#### [EXERCISE GOAL]
The lines wanted run from the first one below through the one with "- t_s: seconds". Return them exactly.

#### [INFORMATION PROVIDED]
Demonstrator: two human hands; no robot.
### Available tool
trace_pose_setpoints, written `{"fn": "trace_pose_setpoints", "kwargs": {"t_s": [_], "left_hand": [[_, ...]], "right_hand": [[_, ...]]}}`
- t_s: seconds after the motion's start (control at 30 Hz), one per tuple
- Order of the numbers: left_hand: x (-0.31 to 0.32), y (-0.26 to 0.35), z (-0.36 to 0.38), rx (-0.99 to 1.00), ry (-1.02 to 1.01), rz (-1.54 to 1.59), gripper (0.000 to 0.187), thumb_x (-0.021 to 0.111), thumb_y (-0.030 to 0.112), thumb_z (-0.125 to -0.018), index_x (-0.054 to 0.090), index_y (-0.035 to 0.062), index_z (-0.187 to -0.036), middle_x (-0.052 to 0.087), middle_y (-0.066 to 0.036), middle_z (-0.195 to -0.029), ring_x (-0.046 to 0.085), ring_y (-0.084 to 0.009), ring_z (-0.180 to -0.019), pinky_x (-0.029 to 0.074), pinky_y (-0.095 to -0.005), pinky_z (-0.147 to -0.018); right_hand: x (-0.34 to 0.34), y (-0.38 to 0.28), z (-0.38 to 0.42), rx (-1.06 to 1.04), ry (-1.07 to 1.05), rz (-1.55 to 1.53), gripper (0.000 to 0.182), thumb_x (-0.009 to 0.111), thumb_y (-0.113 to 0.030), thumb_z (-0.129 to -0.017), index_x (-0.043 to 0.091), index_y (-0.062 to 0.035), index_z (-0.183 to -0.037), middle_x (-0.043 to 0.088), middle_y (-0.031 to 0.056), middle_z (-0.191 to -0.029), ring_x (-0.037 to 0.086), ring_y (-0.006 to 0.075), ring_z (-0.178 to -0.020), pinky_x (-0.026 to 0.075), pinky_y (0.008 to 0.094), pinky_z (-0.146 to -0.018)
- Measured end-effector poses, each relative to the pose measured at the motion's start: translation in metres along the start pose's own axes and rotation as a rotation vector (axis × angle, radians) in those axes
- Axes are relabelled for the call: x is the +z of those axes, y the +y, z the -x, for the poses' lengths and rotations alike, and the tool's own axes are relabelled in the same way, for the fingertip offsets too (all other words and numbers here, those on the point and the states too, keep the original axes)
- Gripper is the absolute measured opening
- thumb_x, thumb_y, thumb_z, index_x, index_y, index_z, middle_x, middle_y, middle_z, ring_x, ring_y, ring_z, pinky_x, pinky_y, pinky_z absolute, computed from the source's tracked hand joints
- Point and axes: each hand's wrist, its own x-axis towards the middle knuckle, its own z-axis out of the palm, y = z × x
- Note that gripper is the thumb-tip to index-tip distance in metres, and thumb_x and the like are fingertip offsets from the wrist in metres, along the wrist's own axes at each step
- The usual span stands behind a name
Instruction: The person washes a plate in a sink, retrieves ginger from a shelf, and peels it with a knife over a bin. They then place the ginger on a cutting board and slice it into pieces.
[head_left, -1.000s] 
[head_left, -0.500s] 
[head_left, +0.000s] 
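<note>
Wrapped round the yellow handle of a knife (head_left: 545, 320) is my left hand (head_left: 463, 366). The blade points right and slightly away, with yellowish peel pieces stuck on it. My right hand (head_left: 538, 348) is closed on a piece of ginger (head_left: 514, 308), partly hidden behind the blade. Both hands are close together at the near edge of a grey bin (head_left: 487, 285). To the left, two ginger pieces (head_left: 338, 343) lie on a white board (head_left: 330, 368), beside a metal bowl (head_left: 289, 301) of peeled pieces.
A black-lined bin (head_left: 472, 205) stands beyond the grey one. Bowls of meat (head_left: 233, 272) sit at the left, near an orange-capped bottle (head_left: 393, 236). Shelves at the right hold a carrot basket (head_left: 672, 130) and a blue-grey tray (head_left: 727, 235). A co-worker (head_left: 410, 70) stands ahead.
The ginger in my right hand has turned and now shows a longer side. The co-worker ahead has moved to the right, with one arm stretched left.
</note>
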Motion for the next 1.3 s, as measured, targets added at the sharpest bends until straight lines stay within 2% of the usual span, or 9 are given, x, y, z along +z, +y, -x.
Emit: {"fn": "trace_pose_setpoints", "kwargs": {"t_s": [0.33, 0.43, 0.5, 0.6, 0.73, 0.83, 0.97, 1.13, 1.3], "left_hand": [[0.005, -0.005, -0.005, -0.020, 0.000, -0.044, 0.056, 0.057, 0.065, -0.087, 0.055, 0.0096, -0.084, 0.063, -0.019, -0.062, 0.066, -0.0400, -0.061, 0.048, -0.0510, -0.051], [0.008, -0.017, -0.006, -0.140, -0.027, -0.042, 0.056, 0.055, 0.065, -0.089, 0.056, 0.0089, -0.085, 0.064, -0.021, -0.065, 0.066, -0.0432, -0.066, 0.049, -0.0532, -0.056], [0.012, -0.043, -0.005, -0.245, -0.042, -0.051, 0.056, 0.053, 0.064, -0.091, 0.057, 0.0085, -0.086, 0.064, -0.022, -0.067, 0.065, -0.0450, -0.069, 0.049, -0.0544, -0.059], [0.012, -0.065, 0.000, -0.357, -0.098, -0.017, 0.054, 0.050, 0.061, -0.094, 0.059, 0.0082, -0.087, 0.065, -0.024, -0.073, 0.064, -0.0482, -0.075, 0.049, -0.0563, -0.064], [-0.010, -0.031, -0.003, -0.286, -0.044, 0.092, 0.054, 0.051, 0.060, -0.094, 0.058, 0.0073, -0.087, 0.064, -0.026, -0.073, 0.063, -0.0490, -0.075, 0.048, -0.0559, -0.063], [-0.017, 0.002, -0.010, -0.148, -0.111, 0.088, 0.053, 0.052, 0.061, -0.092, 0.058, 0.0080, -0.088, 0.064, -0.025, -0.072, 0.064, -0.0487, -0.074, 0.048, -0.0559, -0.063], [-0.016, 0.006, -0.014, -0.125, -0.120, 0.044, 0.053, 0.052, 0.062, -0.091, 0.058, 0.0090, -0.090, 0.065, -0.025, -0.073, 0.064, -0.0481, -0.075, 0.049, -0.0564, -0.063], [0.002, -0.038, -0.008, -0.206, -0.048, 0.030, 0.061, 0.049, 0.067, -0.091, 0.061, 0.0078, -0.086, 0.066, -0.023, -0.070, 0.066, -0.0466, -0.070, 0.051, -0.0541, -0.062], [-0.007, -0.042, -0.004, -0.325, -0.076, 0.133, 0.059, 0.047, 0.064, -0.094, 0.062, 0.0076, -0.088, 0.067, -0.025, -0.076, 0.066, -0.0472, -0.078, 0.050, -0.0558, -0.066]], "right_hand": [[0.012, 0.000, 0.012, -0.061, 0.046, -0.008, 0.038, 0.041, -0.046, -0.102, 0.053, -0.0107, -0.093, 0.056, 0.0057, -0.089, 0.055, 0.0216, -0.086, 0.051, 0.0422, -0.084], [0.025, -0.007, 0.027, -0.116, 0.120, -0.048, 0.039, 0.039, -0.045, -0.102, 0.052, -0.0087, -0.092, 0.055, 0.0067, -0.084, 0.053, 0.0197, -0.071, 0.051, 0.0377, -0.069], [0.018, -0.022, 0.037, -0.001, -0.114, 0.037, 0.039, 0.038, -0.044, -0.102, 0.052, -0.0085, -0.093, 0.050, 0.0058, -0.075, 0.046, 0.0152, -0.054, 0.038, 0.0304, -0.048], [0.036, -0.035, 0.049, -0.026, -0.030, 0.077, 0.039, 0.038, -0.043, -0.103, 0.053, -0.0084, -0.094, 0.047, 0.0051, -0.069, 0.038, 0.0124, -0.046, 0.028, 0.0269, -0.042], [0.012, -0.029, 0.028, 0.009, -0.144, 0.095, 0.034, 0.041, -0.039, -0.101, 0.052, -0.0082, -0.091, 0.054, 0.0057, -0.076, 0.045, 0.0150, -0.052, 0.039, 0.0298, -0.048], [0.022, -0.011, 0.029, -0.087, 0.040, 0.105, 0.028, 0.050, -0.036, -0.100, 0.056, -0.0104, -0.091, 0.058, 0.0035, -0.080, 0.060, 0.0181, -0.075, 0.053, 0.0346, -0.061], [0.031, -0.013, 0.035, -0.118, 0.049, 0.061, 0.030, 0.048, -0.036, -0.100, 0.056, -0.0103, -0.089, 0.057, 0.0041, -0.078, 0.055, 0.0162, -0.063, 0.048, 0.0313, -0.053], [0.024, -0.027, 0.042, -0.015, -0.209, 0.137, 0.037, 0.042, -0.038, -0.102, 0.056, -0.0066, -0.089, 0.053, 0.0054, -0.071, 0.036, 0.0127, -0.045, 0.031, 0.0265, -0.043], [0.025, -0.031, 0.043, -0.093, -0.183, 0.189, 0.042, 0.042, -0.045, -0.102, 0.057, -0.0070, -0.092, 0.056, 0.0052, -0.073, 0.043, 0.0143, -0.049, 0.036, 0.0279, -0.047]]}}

#### [RESPONSE FOR THIS EXERCISE]
Demonstrator: two human hands; no robot.
### Available tool
trace_pose_setpoints, written `{"fn": "trace_pose_setpoints", "kwargs": {"t_s": [_], "left_hand": [[_, ...]], "right_hand": [[_, ...]]}}`
- t_s: seconds after the motion's start (control at 30 Hz), one per tuple

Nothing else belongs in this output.